Repeat what the lines below say, word for word, and skip every image.

Recorded information START

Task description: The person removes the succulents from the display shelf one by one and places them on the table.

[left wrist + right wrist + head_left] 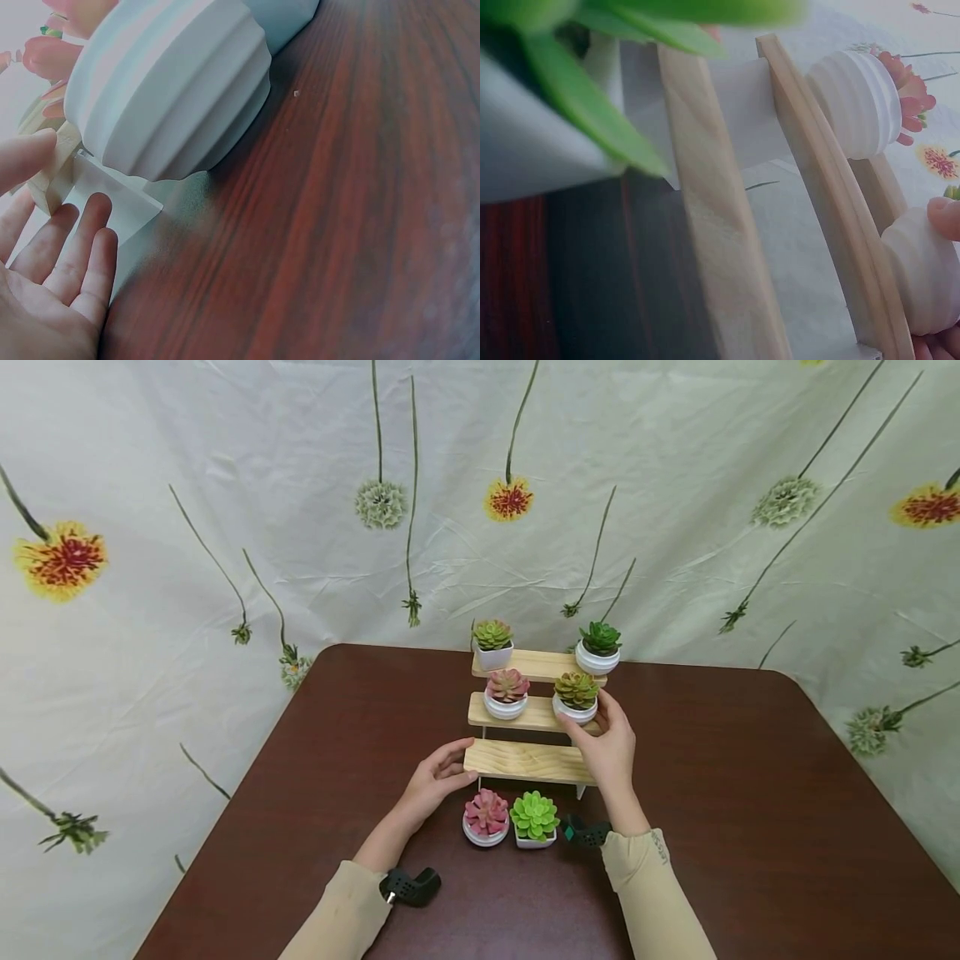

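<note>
Right hand (609,745) first: a round white pot (574,711) is gripped by it, thumb in front and fingers wrapped around the right side. An olive-green succulent (576,689) sits in that pot, which is seen at the right end of the middle board (538,713) of a 3-tier wooden stand. By the left hand (431,785), the left end of the bottom board (528,761) is pinched between thumb and forefinger.

Handling-wise, the pot looks light but stiff, probably smooth enough to slip a bit, though ceramic or plastic can't be told. It's best held low around the wall, as is done now; the leaves look bendy and could be pulled loose if grabbed. The stand seems light too and could get nudged, so a board end is a sensible place to hold.

On the same middle board, a pink succulent (507,687) is set at the left. Up top, 2 more are lined up: a pale green succulent (492,633) left, a dark green succulent (600,637) right. A deep pink succulent (486,814) and a bright green succulent (534,814) are parked side by side on the table (712,760), in front of the stand.
</note>
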Demonstrator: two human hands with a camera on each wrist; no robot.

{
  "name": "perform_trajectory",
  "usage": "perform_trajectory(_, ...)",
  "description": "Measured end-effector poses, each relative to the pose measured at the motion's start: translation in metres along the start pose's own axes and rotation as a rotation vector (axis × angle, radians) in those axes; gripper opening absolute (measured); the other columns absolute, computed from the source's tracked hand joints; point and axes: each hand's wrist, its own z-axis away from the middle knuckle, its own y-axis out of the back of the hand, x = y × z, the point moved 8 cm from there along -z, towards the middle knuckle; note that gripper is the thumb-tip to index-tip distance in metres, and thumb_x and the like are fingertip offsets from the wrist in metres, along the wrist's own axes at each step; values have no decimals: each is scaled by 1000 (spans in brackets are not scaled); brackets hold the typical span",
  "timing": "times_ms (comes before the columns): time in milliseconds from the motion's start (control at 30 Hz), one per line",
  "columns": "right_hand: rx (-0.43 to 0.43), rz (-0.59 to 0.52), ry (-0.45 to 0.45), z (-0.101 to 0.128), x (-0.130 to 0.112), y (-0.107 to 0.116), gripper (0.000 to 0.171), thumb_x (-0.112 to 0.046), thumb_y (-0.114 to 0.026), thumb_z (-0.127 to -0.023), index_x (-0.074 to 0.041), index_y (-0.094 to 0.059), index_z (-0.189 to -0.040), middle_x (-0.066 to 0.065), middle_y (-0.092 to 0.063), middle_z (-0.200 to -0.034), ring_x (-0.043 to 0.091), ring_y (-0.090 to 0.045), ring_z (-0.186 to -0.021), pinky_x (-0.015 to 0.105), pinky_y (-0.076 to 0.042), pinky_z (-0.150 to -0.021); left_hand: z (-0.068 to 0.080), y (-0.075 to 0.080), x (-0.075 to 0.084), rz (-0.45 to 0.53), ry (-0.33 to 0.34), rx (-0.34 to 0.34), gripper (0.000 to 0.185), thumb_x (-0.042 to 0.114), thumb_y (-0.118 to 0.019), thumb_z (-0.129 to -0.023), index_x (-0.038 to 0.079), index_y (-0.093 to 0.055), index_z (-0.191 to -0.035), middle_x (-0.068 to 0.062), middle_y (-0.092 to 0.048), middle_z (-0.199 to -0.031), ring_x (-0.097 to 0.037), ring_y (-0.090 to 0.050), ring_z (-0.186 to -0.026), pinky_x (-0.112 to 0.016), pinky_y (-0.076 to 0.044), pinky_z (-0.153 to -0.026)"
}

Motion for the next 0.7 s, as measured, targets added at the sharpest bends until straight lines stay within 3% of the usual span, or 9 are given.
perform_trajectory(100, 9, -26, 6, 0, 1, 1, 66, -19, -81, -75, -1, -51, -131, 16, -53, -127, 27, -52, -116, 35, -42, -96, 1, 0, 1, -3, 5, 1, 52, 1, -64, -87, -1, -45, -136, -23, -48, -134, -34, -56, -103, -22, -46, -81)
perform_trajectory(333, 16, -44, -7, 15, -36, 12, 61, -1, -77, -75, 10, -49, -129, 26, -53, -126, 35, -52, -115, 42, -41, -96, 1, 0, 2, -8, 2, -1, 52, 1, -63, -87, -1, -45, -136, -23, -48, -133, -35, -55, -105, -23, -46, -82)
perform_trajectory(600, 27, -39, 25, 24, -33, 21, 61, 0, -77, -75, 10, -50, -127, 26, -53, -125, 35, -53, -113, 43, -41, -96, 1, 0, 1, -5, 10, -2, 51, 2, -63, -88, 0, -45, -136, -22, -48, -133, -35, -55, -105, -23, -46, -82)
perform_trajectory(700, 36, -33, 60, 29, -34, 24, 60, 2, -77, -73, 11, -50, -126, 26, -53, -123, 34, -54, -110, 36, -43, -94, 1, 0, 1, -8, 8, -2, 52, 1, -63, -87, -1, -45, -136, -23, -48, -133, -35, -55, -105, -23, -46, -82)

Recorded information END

* _Output of the task_
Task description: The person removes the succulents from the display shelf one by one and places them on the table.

[left wrist + right wrist + head_left] 

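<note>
Right hand (609,745) first: a round white pot (574,711) is gripped by it, thumb in front and fingers wrapped around the right side. An olive-green succulent (576,689) sits in that pot, which is seen at the right end of the middle board (538,713) of a 3-tier wooden stand. By the left hand (431,785), the left end of the bottom board (528,761) is pinched between thumb and forefinger.

Handling-wise, the pot looks light but stiff, probably smooth enough to slip a bit, though ceramic or plastic can't be told. It's best held low around the wall, as is done now; the leaves look bendy and could be pulled loose if grabbed. The stand seems light too and could get nudged, so a board end is a sensible place to hold.

On the same middle board, a pink succulent (507,687) is set at the left. Up top, 2 more are lined up: a pale green succulent (492,633) left, a dark green succulent (600,637) right. A deep pink succulent (486,814) and a bright green succulent (534,814) are parked side by side on the table (712,760), in front of the stand.
</note>
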Demonstrator: two human hands with a camera on each wrist; no robot.

{
  "name": "perform_trajectory",
  "usage": "perform_trajectory(_, ...)",
  "description": "Measured end-effector poses, each relative to the pose measured at the motion's start: translation in metres along the start pose's own axes and rotation as a rotation vector (axis × angle, radians) in those axes; gripper opening absolute (measured); the other columns absolute, computed from the source's tracked hand joints; point and axes: each hand's wrist, its own z-axis away from the middle knuckle, its own y-axis out of the back of the hand, x = y × z, the point moved 8 cm from there along -z, towards the middle knuckle; note that gripper is the thumb-tip to index-tip distance in metres, and thumb_x and the like are fingertip offsets from the wrist in metres, along the wrist's own axes at each step; values have no decimals: each is scaled by 1000 (spans in brackets are not scaled); brackets hold the typical span",
  "timing": "times_ms (comes before the columns): time in milliseconds from the motion's start (control at 30 Hz), one per line",
  "columns": "right_hand: rx (-0.43 to 0.43), rz (-0.59 to 0.52), ry (-0.45 to 0.45), z (-0.101 to 0.128), x (-0.130 to 0.112), y (-0.107 to 0.116), gripper (0.000 to 0.171), thumb_x (-0.112 to 0.046), thumb_y (-0.114 to 0.026), thumb_z (-0.127 to -0.023), index_x (-0.074 to 0.041), index_y (-0.094 to 0.059), index_z (-0.189 to -0.040), middle_x (-0.066 to 0.065), middle_y (-0.092 to 0.063), middle_z (-0.200 to -0.034), ring_x (-0.043 to 0.091), ring_y (-0.090 to 0.045), ring_z (-0.186 to -0.021), pinky_x (-0.015 to 0.105), pinky_y (-0.076 to 0.042), pinky_z (-0.150 to -0.021); left_hand: z (-0.068 to 0.080), y (-0.075 to 0.080), x (-0.075 to 0.084), rz (-0.45 to 0.53), ry (-0.33 to 0.34), rx (-0.34 to 0.34), gripper (0.000 to 0.185), thumb_x (-0.042 to 0.114), thumb_y (-0.118 to 0.019), thumb_z (-0.129 to -0.023), index_x (-0.038 to 0.079), index_y (-0.093 to 0.055), index_z (-0.191 to -0.035), middle_x (-0.068 to 0.062), middle_y (-0.092 to 0.048), middle_z (-0.199 to -0.031), ring_x (-0.097 to 0.037), ring_y (-0.090 to 0.050), ring_z (-0.186 to -0.026), pinky_x (-0.112 to 0.016), pinky_y (-0.076 to 0.044), pinky_z (-0.153 to -0.026)"
}

Motion for the next 0.7 s, as measured, targets added at the sharpest bends until straight lines stay within 3% of the usual span, or 9 are given.
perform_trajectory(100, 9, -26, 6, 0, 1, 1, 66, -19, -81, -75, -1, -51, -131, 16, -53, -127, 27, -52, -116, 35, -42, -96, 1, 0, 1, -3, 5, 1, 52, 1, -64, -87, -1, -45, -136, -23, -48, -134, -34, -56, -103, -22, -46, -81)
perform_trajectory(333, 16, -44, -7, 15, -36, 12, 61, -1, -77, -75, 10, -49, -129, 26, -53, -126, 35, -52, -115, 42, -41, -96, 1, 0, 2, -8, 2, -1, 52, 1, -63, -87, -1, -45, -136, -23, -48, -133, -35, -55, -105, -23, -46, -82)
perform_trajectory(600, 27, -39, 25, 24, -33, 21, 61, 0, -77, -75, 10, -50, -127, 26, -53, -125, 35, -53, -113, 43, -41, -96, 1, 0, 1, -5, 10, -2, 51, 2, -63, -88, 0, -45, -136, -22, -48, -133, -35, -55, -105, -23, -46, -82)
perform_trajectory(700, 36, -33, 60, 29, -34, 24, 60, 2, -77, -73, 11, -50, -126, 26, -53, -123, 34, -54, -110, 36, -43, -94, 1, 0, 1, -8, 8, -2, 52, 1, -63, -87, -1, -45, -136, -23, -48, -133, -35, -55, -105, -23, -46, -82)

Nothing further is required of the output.